Pull out every line below that holds the word "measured".

┄┄┄┄┄┄

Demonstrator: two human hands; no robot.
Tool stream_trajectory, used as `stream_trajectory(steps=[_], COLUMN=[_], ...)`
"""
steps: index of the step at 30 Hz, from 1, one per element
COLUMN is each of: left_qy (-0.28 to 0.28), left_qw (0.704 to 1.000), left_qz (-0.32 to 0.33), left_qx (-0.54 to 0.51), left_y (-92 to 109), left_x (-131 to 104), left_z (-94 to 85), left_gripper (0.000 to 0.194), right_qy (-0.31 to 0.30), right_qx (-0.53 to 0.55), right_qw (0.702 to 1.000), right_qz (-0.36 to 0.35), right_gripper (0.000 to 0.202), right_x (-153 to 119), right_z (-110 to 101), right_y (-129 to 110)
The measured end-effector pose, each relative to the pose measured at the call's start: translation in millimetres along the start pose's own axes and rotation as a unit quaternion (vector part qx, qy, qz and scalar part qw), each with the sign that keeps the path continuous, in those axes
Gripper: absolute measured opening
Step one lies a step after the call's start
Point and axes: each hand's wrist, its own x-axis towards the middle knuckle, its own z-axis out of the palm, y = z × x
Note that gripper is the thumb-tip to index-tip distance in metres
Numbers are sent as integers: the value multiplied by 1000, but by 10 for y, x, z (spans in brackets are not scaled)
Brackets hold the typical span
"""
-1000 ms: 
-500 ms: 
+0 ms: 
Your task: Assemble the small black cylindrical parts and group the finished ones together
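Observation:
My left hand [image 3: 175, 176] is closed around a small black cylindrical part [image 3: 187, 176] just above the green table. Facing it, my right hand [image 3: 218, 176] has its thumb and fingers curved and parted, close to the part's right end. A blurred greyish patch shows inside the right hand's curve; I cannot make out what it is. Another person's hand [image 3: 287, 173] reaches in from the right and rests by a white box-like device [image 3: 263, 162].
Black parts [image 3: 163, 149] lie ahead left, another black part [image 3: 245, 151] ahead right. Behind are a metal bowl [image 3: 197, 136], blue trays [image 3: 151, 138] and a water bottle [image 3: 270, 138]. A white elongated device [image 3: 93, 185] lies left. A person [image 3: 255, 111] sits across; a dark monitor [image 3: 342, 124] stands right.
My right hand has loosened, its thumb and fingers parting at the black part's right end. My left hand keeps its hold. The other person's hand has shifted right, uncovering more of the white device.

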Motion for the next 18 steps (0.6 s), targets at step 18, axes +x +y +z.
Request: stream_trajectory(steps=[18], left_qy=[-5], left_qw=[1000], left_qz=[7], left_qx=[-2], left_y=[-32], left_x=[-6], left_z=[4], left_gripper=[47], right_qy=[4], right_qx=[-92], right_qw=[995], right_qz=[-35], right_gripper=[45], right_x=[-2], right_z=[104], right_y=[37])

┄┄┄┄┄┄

§ **Solution**
The measured end-effector pose, each relative to the pose measured at the call's start: translation in millimetres along the start pose's own axes and rotation as a unit quaternion (vector part qx, qy, qz and scalar part qw), each with the sign that keeps the path continuous, in those axes
Gripper: absolute measured opening

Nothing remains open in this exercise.